Oneness – the central goal of Jewish marriage – is not easy to achieve. By marriageable age, each individual has a unique history and experience, not to mention distinct likes and dislikes. Fortunately, Jewish marriage itself provides tools for reconciling the divergent backgrounds of husband and wife, without promoting loss of individual identity. One such tool is the practice of family purity, with the mikvah (ritual bath) as its centerpiece. Historically, mikvah has played a critical role in Jewish life, so much so that the rabbis of the Talmud ruled that a community without both mikvah and synagogue must first build a mikvah. While mikvah and family purity were once part and parcel of Jewish life, to this day their practice provides stability and richness for a significant percentage of observant Jews.

The word mikvah means collection. A mikvah is a pool that collects natural water from rain, a river or an underground spring untouched by human hands. Though a mikvah looks something like a small pool or bath, it is truly a spiritual tool, rather than an entity connected to personal hygiene. In fact, a user must be perfectly physically clean prior to immersion.

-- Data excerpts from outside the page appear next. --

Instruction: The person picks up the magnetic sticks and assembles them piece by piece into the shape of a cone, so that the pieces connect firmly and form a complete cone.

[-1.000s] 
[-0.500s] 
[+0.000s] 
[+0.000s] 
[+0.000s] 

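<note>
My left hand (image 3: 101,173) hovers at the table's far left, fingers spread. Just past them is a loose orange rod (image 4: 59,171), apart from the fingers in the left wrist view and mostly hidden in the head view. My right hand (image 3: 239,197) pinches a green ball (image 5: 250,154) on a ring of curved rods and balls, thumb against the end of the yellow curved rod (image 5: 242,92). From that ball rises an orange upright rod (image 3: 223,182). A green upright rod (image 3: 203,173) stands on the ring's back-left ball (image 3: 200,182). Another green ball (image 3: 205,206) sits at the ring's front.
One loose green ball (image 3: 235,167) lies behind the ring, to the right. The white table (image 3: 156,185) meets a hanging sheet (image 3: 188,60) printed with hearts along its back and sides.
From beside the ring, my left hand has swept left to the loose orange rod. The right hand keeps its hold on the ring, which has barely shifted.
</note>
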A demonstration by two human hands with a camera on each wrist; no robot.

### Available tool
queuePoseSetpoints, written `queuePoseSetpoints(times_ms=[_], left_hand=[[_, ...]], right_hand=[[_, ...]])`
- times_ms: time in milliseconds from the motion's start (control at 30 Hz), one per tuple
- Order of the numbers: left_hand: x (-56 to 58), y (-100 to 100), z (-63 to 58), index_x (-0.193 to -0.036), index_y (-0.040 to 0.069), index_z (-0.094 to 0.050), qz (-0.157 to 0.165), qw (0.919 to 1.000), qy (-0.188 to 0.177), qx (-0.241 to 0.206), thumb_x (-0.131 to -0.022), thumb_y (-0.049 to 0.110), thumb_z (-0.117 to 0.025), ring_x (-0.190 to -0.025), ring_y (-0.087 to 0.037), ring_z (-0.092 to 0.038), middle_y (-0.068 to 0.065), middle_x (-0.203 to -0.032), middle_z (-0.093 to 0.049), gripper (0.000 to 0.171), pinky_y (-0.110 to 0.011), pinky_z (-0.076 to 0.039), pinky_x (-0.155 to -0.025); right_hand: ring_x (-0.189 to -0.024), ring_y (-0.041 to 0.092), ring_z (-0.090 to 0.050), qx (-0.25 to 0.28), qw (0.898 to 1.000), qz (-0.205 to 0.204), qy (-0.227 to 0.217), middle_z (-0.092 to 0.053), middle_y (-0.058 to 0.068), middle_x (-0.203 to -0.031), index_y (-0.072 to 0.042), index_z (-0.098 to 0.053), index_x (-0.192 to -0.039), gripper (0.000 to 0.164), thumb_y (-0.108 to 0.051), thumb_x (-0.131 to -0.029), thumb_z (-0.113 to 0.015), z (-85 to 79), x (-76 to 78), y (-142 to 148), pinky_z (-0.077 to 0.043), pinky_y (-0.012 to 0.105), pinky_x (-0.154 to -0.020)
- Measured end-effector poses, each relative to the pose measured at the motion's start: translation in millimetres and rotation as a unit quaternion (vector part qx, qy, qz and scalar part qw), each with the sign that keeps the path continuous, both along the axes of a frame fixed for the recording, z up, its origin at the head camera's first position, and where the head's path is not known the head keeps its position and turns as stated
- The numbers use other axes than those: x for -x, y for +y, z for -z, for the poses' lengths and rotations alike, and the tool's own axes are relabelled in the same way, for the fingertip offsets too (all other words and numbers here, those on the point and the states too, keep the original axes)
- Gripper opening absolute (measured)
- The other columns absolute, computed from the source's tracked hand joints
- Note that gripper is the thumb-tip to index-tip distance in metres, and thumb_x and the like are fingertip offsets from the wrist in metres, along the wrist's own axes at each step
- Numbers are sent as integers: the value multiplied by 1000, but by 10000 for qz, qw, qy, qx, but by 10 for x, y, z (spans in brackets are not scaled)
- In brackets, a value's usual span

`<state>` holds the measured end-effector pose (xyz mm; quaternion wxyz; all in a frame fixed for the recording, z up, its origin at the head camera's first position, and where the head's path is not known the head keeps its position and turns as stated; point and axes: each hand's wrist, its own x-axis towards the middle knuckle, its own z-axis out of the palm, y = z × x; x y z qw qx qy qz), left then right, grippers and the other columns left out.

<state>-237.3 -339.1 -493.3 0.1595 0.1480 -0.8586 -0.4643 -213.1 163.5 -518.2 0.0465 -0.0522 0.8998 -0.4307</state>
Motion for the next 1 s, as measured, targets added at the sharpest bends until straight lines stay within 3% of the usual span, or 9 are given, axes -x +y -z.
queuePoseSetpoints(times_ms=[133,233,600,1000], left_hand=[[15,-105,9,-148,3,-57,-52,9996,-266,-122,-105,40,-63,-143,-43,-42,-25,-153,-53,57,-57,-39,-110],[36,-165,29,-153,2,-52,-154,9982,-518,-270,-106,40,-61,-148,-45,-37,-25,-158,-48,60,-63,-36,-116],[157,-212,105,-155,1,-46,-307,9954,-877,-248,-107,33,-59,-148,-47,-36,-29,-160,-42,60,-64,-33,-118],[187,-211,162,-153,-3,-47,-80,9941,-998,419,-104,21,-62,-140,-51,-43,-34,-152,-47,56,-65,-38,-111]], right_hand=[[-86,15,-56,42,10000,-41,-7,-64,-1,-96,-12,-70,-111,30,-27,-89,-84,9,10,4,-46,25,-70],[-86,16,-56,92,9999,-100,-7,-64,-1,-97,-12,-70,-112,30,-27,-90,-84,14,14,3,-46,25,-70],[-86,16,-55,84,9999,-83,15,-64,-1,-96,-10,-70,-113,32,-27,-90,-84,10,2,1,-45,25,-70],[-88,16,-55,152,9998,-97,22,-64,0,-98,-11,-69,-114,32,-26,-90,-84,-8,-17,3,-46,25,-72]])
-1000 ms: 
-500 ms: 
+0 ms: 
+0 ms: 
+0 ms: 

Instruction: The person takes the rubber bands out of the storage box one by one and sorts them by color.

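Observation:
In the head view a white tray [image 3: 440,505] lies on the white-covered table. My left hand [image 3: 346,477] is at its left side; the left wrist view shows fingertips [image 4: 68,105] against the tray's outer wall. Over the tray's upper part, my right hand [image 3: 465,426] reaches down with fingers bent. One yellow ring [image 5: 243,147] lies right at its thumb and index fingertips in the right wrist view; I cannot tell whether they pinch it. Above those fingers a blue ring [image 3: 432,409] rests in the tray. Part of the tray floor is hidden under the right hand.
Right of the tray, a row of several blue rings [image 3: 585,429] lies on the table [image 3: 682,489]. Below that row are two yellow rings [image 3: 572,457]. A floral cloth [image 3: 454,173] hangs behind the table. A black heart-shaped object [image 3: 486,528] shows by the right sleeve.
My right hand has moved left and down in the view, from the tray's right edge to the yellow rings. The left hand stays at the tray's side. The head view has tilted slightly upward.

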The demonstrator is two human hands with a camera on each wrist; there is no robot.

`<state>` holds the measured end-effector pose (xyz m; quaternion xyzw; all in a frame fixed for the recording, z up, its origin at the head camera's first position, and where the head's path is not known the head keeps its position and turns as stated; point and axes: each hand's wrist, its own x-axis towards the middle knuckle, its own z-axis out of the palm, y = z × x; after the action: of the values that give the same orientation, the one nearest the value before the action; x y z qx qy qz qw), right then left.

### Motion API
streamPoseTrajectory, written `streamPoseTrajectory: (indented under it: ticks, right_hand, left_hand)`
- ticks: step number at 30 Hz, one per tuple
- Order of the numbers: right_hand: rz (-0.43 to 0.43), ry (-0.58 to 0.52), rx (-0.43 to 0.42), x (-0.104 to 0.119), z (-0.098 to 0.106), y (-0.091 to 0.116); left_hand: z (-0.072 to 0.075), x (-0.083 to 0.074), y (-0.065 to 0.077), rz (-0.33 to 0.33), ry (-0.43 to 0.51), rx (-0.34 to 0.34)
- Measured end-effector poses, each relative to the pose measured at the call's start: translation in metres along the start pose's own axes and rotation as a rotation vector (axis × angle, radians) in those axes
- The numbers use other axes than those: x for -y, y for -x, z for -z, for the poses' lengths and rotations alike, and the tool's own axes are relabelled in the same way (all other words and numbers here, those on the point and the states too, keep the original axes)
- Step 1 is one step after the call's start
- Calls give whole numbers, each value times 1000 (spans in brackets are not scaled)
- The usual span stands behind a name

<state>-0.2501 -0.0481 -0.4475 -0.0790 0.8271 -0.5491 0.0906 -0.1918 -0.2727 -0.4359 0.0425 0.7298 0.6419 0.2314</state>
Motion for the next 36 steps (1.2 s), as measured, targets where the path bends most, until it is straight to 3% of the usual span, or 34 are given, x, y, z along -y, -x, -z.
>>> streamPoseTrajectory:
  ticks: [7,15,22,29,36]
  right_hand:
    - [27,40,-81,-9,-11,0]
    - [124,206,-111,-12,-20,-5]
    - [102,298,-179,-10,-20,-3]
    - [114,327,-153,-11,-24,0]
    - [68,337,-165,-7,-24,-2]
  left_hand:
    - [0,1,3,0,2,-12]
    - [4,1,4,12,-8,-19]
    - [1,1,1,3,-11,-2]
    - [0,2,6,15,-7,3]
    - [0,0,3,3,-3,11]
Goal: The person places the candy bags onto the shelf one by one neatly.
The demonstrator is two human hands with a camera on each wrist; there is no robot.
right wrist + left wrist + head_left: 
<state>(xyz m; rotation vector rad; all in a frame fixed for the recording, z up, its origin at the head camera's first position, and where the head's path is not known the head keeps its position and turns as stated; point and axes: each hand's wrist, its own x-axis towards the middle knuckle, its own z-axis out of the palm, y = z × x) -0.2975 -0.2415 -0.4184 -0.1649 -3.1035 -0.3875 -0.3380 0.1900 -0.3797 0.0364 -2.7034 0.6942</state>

Jewish men and women alike immerse in the mikveh prior to engaging in certain ritual acts. In the practice of family purity, the woman immerses, following a period of physical separation from her husband that commences with the onset of menstruation. On the eve of the night the couple is to resume relations, the wife enters the waters of the mikvah, where she says a prayer inviting God to sanctify her forthcoming intimacy with her husband. Her immersion marks the start of renewed physical intimacy between husband and wife. This phase of their relationship lasts until the start of her next period.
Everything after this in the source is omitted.